WeSpeaker already provides strong training pipelines and docs. This fork adds a focused set of fine-tuning utilities & recipes to adapt pretrained models to your target domains (new speakers, languages, channels) without re-training from scratch. See the upstream docs & paper for the broader toolkit.

Features

🔧 Layer freezing, your way — choose from multiple strategies and specify trainable/frozen parts via name patterns (e.g., layer4, pool, xvector.dense).
🧩 Architecture-aware — examples for ResNet (18–293), ECAPA-TDNN, CAMPPlus, etc.
🪄 Change embedding size during fine-tune (e.g., 256→128/64) to speed up deployment and reduce memory, while keeping upstream feature extractors intact.
🧪 Batteries included — VoxCeleb-style data layout, quickstart configs, and simple run scripts.

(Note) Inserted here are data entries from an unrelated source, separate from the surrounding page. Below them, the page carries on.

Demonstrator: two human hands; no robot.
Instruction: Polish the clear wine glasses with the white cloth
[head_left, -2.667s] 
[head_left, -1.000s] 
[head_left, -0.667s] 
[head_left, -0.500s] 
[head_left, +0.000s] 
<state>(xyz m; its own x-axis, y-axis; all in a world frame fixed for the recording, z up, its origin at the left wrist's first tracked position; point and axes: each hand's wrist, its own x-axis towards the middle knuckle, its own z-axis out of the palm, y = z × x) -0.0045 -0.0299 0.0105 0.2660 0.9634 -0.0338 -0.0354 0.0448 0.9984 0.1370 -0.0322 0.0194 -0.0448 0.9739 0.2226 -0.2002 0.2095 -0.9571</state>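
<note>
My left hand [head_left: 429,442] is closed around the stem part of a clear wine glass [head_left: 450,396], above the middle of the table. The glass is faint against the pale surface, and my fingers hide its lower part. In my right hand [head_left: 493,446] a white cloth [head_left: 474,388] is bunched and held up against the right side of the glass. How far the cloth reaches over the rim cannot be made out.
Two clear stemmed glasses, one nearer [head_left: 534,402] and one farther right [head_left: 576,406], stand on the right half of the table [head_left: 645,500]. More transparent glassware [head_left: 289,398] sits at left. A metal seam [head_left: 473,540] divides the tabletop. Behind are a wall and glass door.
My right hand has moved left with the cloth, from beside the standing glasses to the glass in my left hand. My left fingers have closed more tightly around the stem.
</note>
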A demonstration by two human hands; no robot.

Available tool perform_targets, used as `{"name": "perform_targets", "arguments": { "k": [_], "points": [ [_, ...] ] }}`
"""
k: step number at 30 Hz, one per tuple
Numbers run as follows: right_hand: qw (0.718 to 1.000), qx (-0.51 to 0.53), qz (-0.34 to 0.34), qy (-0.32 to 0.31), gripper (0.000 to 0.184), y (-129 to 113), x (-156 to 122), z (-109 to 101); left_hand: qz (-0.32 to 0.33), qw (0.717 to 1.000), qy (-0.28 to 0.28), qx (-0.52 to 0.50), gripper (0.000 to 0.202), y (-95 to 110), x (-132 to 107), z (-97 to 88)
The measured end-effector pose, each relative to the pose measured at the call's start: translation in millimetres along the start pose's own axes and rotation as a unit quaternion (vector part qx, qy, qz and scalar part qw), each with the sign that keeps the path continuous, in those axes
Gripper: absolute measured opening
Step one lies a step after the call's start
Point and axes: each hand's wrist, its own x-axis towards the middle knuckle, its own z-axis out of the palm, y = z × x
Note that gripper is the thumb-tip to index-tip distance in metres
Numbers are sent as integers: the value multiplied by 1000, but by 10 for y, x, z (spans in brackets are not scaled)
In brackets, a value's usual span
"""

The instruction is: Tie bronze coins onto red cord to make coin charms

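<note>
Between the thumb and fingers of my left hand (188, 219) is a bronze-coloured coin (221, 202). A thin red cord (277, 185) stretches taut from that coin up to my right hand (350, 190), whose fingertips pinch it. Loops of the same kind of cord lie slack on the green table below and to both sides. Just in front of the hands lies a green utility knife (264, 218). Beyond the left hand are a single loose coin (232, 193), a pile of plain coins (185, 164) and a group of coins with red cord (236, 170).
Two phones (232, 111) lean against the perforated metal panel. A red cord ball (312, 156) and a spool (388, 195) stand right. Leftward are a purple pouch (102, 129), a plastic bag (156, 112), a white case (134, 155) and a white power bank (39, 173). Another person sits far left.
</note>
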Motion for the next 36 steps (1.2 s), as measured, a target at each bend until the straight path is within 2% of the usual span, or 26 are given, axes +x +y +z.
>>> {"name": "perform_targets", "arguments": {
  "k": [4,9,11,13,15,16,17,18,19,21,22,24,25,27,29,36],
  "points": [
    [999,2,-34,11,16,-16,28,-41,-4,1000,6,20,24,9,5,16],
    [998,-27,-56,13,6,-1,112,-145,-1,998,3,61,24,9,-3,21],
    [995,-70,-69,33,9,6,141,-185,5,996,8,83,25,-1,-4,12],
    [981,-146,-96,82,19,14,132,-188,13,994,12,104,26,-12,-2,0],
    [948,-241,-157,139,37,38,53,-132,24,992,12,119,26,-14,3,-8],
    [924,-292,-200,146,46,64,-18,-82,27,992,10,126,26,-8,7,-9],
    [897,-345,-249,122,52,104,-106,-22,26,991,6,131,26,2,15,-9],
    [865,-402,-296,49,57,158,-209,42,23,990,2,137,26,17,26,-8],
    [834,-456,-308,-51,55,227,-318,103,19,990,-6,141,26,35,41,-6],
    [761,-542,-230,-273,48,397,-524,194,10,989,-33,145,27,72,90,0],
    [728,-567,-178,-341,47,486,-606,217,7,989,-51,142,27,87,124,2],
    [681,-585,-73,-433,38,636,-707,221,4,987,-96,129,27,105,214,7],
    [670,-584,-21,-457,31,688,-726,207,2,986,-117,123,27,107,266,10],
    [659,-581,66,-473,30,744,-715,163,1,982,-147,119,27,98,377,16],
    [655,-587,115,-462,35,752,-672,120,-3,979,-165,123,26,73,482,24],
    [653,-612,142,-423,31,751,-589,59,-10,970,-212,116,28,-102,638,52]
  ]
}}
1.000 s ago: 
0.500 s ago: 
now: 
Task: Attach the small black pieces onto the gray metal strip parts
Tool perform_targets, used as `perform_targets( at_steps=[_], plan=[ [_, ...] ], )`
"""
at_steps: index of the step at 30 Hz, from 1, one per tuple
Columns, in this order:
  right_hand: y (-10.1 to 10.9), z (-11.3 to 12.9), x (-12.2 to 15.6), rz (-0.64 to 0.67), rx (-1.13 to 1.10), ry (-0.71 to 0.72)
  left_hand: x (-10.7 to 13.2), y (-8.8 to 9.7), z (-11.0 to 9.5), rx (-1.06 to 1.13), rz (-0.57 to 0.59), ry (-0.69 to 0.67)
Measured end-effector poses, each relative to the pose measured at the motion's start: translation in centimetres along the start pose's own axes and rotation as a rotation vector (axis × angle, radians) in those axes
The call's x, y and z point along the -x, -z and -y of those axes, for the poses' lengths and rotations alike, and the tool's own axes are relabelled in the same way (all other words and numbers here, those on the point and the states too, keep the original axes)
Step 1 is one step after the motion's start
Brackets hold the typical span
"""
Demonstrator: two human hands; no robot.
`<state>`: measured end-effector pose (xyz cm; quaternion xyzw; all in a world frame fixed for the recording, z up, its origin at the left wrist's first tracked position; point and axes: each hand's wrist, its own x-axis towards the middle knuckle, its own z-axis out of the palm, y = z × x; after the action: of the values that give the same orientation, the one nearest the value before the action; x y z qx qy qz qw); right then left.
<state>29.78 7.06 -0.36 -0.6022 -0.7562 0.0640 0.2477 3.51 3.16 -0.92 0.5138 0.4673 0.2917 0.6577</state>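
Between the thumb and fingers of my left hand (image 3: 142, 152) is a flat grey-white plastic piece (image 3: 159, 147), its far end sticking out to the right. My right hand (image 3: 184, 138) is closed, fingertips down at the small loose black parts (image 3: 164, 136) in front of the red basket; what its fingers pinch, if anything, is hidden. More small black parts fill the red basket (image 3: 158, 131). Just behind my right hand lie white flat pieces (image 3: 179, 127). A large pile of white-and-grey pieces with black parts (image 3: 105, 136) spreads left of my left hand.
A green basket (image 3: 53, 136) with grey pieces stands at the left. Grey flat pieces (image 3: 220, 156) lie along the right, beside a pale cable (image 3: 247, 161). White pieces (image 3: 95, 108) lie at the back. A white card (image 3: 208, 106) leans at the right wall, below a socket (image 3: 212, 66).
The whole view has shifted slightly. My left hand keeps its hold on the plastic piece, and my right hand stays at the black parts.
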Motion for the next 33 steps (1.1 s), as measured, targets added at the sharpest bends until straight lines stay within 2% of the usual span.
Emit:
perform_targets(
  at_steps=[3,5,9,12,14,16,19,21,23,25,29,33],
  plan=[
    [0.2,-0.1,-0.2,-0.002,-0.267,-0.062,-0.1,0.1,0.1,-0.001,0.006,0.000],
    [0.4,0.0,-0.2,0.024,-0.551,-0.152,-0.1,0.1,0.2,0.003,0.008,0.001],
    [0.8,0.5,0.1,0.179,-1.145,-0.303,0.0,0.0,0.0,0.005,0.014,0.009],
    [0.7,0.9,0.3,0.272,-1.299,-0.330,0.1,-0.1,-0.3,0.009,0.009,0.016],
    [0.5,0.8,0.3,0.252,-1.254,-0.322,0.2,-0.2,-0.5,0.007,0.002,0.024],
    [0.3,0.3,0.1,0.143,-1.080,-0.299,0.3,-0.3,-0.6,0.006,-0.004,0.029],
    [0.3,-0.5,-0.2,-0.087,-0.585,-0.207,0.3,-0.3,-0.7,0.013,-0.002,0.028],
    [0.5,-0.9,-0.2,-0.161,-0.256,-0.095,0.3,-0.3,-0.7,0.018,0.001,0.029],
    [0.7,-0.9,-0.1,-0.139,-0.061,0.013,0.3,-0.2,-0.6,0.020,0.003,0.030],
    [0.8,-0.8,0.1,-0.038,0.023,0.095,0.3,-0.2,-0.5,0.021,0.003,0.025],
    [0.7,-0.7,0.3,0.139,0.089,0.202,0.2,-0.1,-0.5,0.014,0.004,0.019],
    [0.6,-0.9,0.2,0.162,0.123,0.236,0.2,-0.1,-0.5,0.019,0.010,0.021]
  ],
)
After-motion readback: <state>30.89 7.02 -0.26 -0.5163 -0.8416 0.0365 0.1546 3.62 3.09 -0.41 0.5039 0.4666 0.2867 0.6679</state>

Details and YAML snippets are in the fine-tuning guide.

Installation

Install for development & deployment

# Option A: use upstream pip install of wespeaker
pip install git+https://github.com/wenet-e2e/wespeaker.git

# Option B: dev env for this repo
# Create conda env: pytorch version >= 1.12.1 is recommended !!!
git clone https://github.com/wa3dbk/wespeaker-finetuning.git
cd wespeaker-finetuning
conda create -n wespeaker python=3.9
conda activate wespeaker
conda install pytorch=1.12.1 torchaudio=0.12.1 cudatoolkit=11.3 -c pytorch -c conda-forge
pip install -r requirements.txt
pre-commit install  # for clean and tidy code

For general WeSpeaker usage and environment notes, see upstream docs.

Usage

Command-line usage (use -h for parameters):

$ wespeaker --task embedding --audio_file audio.wav --output_file embedding.txt
$ wespeaker --task embedding_kaldi --wav_scp wav.scp --output_file /path/to/embedding
$ wespeaker --task similarity --audio_file audio.wav --audio_file2 audio2.wav
$ wespeaker --task diarization --audio_file audio.wav

Python programming usage:

import wespeaker

model = wespeaker.load_model('chinese')
embedding = model.extract_embedding('audio.wav')
utt_names, embeddings = model.extract_embedding_list('wav.scp')
similarity = model.compute_similarity('audio1.wav', 'audio2.wav')
diar_result = model.diarize('audio.wav')

Please refer to python usage for more command line and python programming usage.

🔥 News

2025.10.14: Add the possibility to change embed_dim during model fine-tuning, see fine-tuning guidelines for more details.
2025.10.04: Add support for model fine-tuning, see fine-tuning guidelines for more details.
2025.02.23: Add support for the Xi-vector, see #404.
2024.09.03: Support the SimAM_ResNet and the model pretrained on VoxBlink2, check Pretrained Models for the pretrained model, VoxCeleb Recipe for the super performance, and python usage for the command line usage!
2024.08.30: We support whisper_encoder based frontend and propose the Whisper-PMFA framework, check #356.
2024.08.20: Update diarization recipe for VoxConverse dataset by leveraging umap dimensionality reduction and hdbscan clustering, see #347 and #352.
2024.08.18: Support using ssl pre-trained models as the frontend. The WavLM recipe is also provided, see #344.
2024.05.15: Add support for quality-aware score calibration, see #320.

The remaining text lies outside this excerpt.